By installing plants that are native to California or thrive in this climate, Sheehan says, his clients often drastically cut the amount of water needed to maintain their yards.
“We’ve all seen sprinklers going on a rainy day, or water spraying into the gutter. People need to understand the impacts of their actions,” says Sheehan, who has been known to knock on strangers’ doors to tell them about their watering problems.
Minimize water use
“Over-watering destroys the nutrients in the soil,” Sheehan says. If nutrients are swept away, he says, then they need to be added back to the soil, which is not a sustainable practice.
The ultimate sustainable landscape is the xeriscape, which utilizes no supplemental water. As California’s climate becomes more erratic, with longer periods of dry, hot weather predicted, this method of landscaping will make sense for more homeowners. Many of the state’s native plants are naturally adapted to the xeriscape, so they are widely used in this type of design.

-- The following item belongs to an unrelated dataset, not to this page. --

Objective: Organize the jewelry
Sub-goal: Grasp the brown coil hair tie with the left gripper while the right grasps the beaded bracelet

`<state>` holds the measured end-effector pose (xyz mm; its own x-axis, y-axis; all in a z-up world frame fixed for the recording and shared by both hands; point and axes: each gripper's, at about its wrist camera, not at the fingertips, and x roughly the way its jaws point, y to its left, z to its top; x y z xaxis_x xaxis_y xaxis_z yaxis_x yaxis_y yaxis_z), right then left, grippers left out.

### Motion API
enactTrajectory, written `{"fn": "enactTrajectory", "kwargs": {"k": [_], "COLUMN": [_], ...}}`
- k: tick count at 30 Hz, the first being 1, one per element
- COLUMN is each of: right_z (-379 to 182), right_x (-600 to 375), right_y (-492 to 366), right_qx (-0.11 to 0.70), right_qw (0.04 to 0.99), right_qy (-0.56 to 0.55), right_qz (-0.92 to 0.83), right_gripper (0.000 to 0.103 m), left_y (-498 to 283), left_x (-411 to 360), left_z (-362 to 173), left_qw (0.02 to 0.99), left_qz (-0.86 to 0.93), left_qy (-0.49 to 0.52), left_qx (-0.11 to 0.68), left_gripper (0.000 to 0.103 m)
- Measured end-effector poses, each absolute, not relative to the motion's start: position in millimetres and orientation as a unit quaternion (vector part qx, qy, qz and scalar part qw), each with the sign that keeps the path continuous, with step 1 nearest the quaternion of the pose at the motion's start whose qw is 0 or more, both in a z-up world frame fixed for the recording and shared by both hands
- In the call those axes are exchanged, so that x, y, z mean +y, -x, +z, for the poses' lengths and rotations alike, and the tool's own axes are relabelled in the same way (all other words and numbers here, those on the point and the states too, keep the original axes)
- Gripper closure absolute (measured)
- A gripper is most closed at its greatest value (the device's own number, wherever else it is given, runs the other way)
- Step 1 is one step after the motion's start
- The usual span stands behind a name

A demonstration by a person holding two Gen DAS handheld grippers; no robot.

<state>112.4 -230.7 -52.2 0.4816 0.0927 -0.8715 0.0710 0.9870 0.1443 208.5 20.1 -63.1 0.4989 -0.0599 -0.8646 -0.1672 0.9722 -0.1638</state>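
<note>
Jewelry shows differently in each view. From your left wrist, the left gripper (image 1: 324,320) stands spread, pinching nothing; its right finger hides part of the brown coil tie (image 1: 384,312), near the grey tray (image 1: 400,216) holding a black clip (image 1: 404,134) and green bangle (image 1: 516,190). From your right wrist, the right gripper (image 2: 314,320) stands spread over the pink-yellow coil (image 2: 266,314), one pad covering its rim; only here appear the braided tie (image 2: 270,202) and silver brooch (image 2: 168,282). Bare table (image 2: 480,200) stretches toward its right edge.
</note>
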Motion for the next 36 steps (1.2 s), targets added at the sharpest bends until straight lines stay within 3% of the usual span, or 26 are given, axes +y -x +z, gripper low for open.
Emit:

Accepting that summer is these plants’ dormant time, when they rest and wait for winter rain, will be an adjustment for people who expect their gardens to look green and lush all summer long. But in the South Bay, using a balance of native and Mediterranean plants ensures an interesting and varied garden even in the area’s dry summer months, says Tim Hoagland of HLD Group Landscape Architecture in Los Gatos.
Let it be
In addition to removing invasive plants and choosing new ones wisely, sustainable landscapers strive to protect healthy soil, as well as reuse existing garden materials when possible.
Sheehan says his team disturbs the natural soil as little as possible. “Digging soil alters its microbial activity,” he says. “It takes a long time for the soil to repair itself.” When soil is disrupted, plants experience stress and are less able to absorb water and nutrients. He also tries to use garden materials already at the site, minimizing the need for imports. Hoagland also applies the reuse philosophy to landcaping.

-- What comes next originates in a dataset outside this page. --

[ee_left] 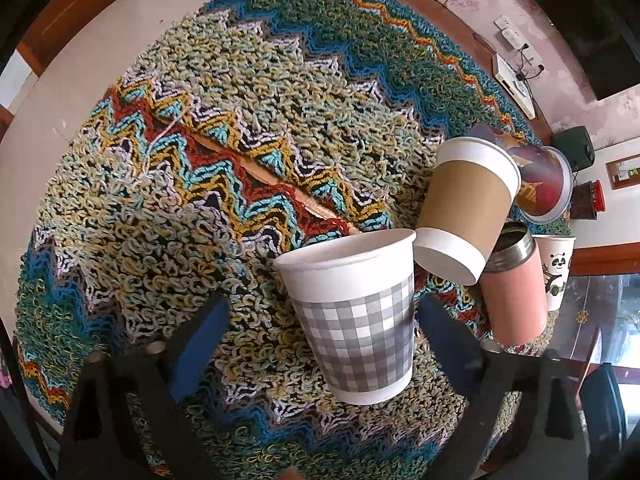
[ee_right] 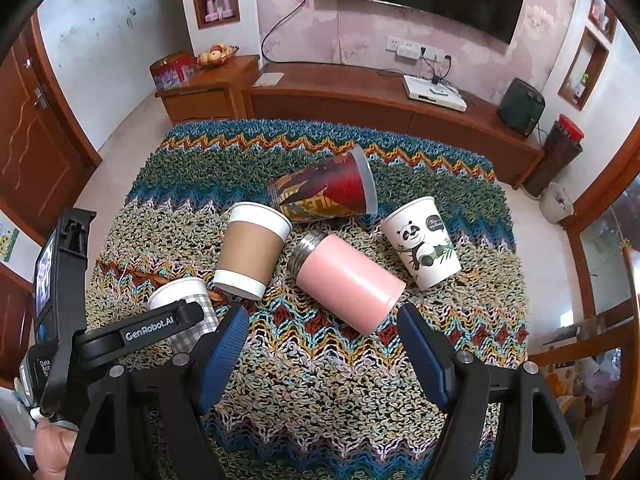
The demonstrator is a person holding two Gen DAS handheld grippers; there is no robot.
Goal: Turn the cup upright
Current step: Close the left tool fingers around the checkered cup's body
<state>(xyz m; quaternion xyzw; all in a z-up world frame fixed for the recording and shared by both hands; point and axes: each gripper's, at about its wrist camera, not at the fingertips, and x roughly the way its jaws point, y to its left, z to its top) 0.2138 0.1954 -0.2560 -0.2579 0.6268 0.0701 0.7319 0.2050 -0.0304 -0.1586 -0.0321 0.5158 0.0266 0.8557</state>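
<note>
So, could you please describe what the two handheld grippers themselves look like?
Both the left gripper and the right gripper have black plastic bodies, silver screws and blue textured finger pads. The left one's body reads "GenRobot.AI" in white. No cables or sleeves are visible.

The left gripper (ee_left: 324,324) is held low and pointed forward, its two black fingers tipped with blue pads (ee_left: 200,344). The jaws are spread wide, and a clear gap is seen on each side between the pads and what stands between them, so nothing is gripped. In the right wrist view the left gripper (ee_right: 120,336) is seen at the near left, with part of a bare hand (ee_right: 52,452) visible below it. The right gripper (ee_right: 320,344) is likewise held with its jaws parted wide, and nothing is touched by its blue pads (ee_right: 422,352).
</note>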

“We look at the embodied energy, or possible reuse, of the materials we use,” Hoagland says. “Things like concrete, artificial turf, imported stone—they all have an environmental impact, whether large or small. Can we use them more than once, or will they ultimately end up in the landfill? For example, paving stones can be pried up from a driveway and reused, perhaps stacked in a retaining wall, but concrete requires more energy to recycle.”
Give plants their space
Another important practice is to give new plants the room they’ll need once they mature, so homeowners need to have patience with a freshly planted landscape, says Sheehan.
“People tend to crowd plantings, because they don’t realize that these little trees and shrubs will soon outgrow their spaces. Then the homeowner spends hours trimming plants and sending the waste to the landfill,” he says. Plants that are properly spaced should reduce maintenance rather than increase it, one of the goals of sustainable landscaping.
Free from the burden of constant maintenance, homeowners have more time to enjoy the garden, relaxing and observing nature with the knowledge that they have done something positive for the environment.
Homeowners can “tread lightly on the Earth,” says Hoagland, and in return enjoy a beautiful, environmentally friendly, low-maintenance yard—the very definition of “sustainable.”